The Qwen crew at Alibaba has unveiled QwQ-32B, a 32 billion parameter AI mannequin that demonstrates efficiency rivalling the a lot bigger DeepSeek-R1. This breakthrough highlights the potential of scaling Reinforcement Studying (RL) on strong basis fashions.
The Qwen crew have efficiently built-in agent capabilities into the reasoning mannequin, enabling it to assume critically, utilise instruments, and adapt its reasoning primarily based on environmental suggestions.
“Scaling RL has the potential to boost mannequin efficiency past standard pretraining and post-training strategies,” the crew acknowledged. “Current research have demonstrated that RL can considerably enhance the reasoning capabilities of fashions.”
QwQ-32B achieves efficiency corresponding to DeepSeek-R1, which boasts 671 billion parameters (with 37 billion activated), a testomony to the effectiveness of RL when utilized to strong basis fashions pretrained on in depth world information.
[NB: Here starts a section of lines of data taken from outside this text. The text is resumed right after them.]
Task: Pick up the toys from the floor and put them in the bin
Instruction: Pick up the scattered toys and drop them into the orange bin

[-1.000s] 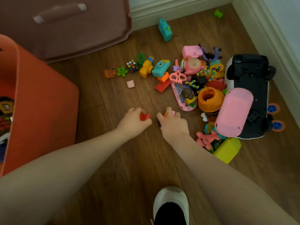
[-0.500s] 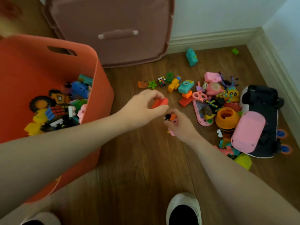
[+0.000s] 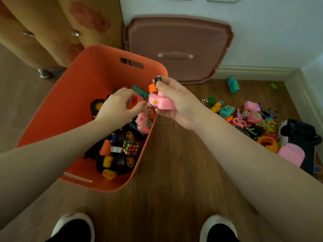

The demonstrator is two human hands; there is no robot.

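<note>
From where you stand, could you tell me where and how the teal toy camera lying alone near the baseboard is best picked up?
Take the teal toy camera across its two long flat sides, coming straight down from above. It lies apart from the pile on bare floor, so fingers have room on both sides; the boxy body looks easy to pinch.

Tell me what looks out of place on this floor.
A heap of toys still litters the wood floor by the right wall, with a teal toy and a green piece strayed apart near the baseboard. Nothing looks broken.

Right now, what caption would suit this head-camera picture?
Both hands over the orange bin: left hand holding a red piece, right hand gripping a pink toy.
</note>
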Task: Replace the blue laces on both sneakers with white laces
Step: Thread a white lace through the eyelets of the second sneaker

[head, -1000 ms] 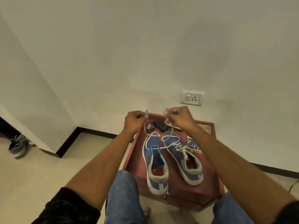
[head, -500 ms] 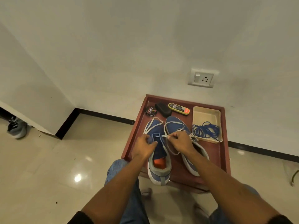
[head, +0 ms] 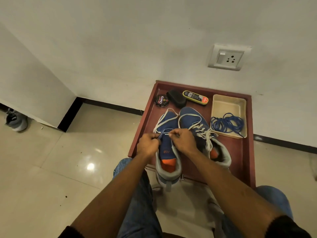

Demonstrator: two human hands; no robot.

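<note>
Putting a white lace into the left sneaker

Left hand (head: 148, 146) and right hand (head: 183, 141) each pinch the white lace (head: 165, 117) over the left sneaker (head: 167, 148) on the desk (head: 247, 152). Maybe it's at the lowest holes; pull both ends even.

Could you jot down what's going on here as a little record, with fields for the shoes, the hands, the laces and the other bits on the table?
surface: red-brown table against a white wall
left sneaker: blue, white lace only partly threaded
right sneaker: blue, already laced in white
left hand: pinches a lace at the left sneaker's eyelets
right hand: pinches the white lace tip
blue laces: coiled in the beige tray
other items: polish tin, black brush, yellow-edged applicator
</note>
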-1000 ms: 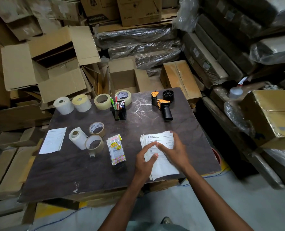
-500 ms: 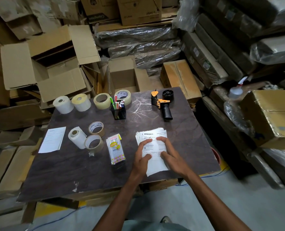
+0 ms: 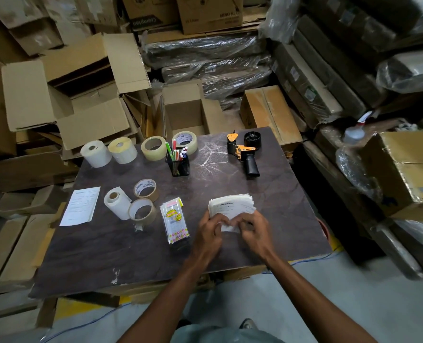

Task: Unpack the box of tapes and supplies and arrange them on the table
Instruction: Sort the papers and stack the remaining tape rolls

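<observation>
Both hands hold a stack of white printed sheets over the lower right of the dark counter.

From the left: a printed sheet, label rolls and tape rolls, a clear packet, a mesh pen holder, then the stack of sheets, long axis running up-frame, far end fanned toward the tape dispenser. Left hand and right hand, fingers curled, each take a grip on its near end from either side.
</observation>
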### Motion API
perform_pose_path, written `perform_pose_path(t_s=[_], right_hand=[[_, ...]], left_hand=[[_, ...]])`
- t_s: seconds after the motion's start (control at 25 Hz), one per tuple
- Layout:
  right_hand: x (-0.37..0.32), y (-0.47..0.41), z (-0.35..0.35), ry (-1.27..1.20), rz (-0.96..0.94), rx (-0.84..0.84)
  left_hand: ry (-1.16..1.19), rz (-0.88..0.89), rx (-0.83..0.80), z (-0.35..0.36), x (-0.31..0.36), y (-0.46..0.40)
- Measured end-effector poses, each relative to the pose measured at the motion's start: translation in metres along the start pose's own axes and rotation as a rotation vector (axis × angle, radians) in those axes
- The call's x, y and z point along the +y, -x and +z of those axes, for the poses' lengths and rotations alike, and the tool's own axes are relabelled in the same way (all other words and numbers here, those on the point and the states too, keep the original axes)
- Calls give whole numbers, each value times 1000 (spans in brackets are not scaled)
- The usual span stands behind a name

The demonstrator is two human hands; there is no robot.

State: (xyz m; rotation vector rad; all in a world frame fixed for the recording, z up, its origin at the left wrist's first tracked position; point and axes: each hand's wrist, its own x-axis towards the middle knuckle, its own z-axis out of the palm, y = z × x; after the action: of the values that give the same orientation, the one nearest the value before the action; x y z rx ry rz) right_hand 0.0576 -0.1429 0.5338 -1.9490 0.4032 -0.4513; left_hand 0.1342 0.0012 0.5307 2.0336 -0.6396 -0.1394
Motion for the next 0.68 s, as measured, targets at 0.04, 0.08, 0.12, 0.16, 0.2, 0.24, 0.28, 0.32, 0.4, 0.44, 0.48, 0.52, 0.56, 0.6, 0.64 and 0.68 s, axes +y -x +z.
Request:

This outstanding end result underscores the potential of RL to bridge the hole between mannequin measurement and efficiency.
The mannequin has been evaluated throughout a variety of benchmarks, together with AIME24, LiveCodeBench, LiveBench, IFEval, and BFCL, designed to evaluate its mathematical reasoning, coding proficiency, and normal problem-solving capabilities.
The outcomes spotlight QwQ-32B’s efficiency compared to different main fashions, together with DeepSeek-R1-Distilled-Qwen-32B, DeepSeek-R1-Distilled-Llama-70B, o1-mini, and the unique DeepSeek-R1.
Benchmark outcomes:
- AIME24: QwQ-32B achieved 79.5, barely behind DeepSeek-R1-6718’s 79.8, however considerably forward of OpenAl-o1-mini’s 63.6 and the distilled fashions.
- LiveCodeBench: QwQ-32B scored 63.4, once more intently matched by DeepSeek-R1-6718’s 65.9, and surpassing the distilled fashions and OpenAl-o1-mini’s 53.8.
- LiveBench: QwQ-32B achieved 73.1, with DeepSeek-R1-6718 scoring 71.6, and outperforming the distilled fashions and OpenAl-o1-mini’s 57.5.
- IFEval: QwQ-32B scored 83.9, very near DeepSeek-R1-6718’s 83.3, and main the distilled fashions and OpenAl-o1-mini’s 59.1.
- BFCL: QwQ-32B achieved 66.4, with DeepSeek-R1-6718 scoring 62.8, demonstrating a lead over the distilled fashions and OpenAl-o1-mini’s 49.3.
The Qwen crew’s method concerned a cold-start checkpoint and a multi-stage RL course of pushed by outcome-based rewards. The preliminary stage centered on scaling RL for math and coding duties, utilising accuracy verifiers and code execution servers. The second stage expanded to normal capabilities, incorporating rewards from normal reward fashions and rule-based verifiers.
“We discover that this stage of RL coaching with a small quantity of steps can improve the efficiency of different normal capabilities, reminiscent of instruction following, alignment with human desire, and agent efficiency, with out important efficiency drop in math and coding,” the crew defined.
QwQ-32B is open-weight and accessible on Hugging Face and ModelScope beneath the Apache 2.0 license, and can be accessible by way of Qwen Chat. The Qwen crew views this as an preliminary step in scaling RL to boost reasoning capabilities and goals to additional discover the mixing of brokers with RL for long-horizon reasoning.
“As we work in direction of creating the subsequent technology of Qwen, we’re assured that combining stronger basis fashions with RL powered by scaled computational assets will propel us nearer to reaching Synthetic Normal Intelligence (AGI),” the crew acknowledged.
See additionally: Deepgram Nova-3 Medical: AI speech mannequin cuts healthcare transcription errors

Need to study extra about AI and large knowledge from business leaders? Try AI & Big Data Expo going down in Amsterdam, California, and London. The great occasion is co-located with different main occasions together with Intelligent Automation Conference, BlockX, Digital Transformation Week, and Cyber Security & Cloud Expo.
Discover different upcoming enterprise expertise occasions and webinars powered by TechForge here.